COOPERSTOWN, N.Y. -- Sometimes the obvious nickname is the right one.
Jim Rice had one of those for Rickey Henderson.
"I called Rickey 'Speedy,' " Rice said of baseball's greatest leadoff man. "I mean, he can just go from first to third, steal second base, steal third, [do] a lot of things. ... I knew that if a [ball] was hit to me, I knew I had to bust my butt to get to the right place."
What: Baseball Hall of Fame induction ceremonies from Cooperstown, N.Y..
When: 12:30 p.m.
TV: MLB Network.
Rice didn't really have a great nickname of his own -- nor a truly unusual niche within baseball. He was simply one of the game's greatest run-producers in his era, an RBI machine who wanted to hit with the game on the line.
Henderson and Rice, who will be joined by the family of the late second baseman Joe Gordon at the Hall of Fame induction today, never played together. But they helped shape the landscape of the game, using their skills to help the American League overcome its inferiority complex.
When Rice arrived with the Boston Red Sox in 1974, the National League was in the midst of its amazing All-Star Game run, winning 19 of 20 times from 1963-82. Henderson came along later, beginning his big-league career with the '79 Oakland Athletics.

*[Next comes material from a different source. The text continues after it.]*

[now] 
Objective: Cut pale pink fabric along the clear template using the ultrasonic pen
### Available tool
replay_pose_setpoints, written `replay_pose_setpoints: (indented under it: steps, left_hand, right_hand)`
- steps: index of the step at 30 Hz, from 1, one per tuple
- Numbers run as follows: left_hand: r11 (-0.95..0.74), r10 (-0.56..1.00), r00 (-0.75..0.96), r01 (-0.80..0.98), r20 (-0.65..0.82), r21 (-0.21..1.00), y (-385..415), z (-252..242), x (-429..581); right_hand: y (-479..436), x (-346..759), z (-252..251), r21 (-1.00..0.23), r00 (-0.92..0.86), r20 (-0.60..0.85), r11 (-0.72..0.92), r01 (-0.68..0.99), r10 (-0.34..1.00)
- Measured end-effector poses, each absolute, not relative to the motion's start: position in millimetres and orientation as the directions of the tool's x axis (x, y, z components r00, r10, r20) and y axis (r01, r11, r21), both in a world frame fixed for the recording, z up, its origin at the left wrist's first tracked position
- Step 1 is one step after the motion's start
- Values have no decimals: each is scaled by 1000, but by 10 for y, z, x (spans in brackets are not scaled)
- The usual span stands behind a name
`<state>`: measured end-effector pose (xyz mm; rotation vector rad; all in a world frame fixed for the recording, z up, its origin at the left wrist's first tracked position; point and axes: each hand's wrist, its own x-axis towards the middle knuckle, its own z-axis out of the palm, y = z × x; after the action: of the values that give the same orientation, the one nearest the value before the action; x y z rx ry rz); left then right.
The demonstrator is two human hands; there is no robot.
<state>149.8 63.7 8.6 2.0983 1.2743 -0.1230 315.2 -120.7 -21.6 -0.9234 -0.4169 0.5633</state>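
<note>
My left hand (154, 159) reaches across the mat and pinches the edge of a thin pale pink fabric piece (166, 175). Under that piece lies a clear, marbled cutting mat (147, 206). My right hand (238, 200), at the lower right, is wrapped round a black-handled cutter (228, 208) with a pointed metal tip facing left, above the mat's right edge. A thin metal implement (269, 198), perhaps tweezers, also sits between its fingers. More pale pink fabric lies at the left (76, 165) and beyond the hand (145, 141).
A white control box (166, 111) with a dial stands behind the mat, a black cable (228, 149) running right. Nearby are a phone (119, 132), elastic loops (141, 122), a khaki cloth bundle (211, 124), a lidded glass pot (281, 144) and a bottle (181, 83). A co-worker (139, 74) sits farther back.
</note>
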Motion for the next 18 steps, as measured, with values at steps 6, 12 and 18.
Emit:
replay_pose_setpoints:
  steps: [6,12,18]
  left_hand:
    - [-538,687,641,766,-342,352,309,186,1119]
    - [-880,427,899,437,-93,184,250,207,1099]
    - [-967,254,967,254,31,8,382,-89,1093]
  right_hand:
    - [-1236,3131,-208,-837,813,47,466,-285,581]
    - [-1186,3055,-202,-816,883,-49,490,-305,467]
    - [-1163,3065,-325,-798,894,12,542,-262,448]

They would play 35 of their 41 combined seasons in the AL, going to 18 All-Star Games, including five in which they played alongside each other. They were in their primes in the mid- and late-80s, bridge years as the AL began to assert itself, building for the dominating run to come.
Rice was a rookie when Boston won a pennant in 1975, and only 25 years old when he won the AL Most Valuable Player Award in '78. But it was later, when he was a senior statesman on a team built around Wade Boggs and Roger Clemens, that the Red Sox became a power. They battled with Oakland's Bash Brothers teams, who got their energy as much from their leadoff man, Henderson, as Mark McGwire and Jose Canseco.
It was a great era for baseball, one that fit Rice much better than the current one.
"I'm glad I played in my time," said Rice, 56, only the third player ever to be elected to the Hall on the last of his 15 years on the ballot. "I think the ballclubs were stronger. I think you have a lot of ballclubs that are not as strong as the guys that I played against."
Henderson, the all-time leader with 1,406 stolen bases, was all about white shoes, snatch catches and head-first slides.
Henderson had power. He hit 297 career home runs. But he never lost sight of the understanding that his job was to get on base and create havoc.
He stole a record 130 bases in 1982; no one has stolen more than 78 in a season since 1988.
He sounds surprised by his own total.
"At the time, I probably didn't recognize how many bases it was, what it stands for over a long period of time," Henderson said. "I think I was having fun just stealing bases."